TASK DIRECTIONS => Copy the data that appears below exactly. Drop the pictures.

SOURCE MATERIAL =>
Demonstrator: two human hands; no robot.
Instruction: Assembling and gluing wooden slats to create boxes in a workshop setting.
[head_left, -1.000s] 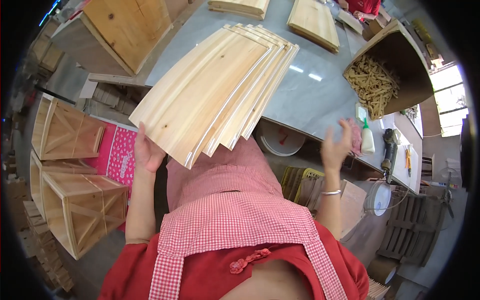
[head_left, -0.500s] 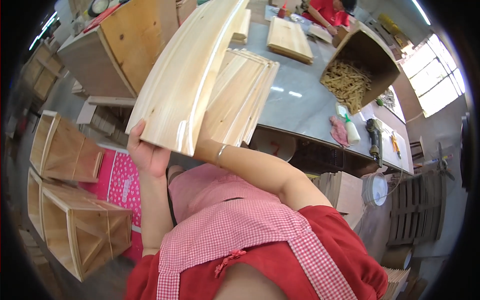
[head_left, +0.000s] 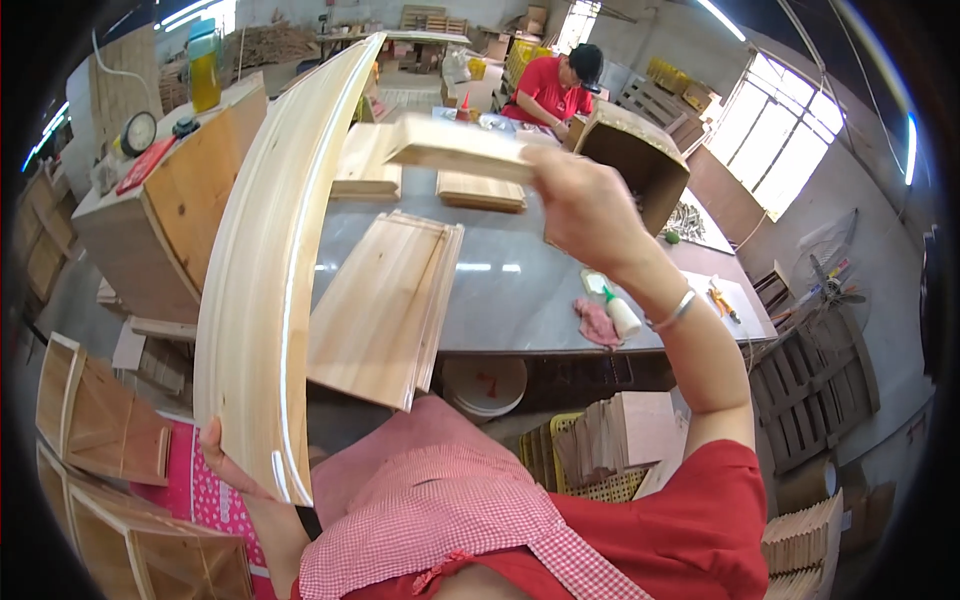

RESULT =>
Demonstrator: two human hands; no robot.
Instruction: Assembling and gluing wooden slats to create boxes in a workshop setting.
[head_left, -1.000s] 
[head_left, -0.500s] 
[head_left, +0.000s] 

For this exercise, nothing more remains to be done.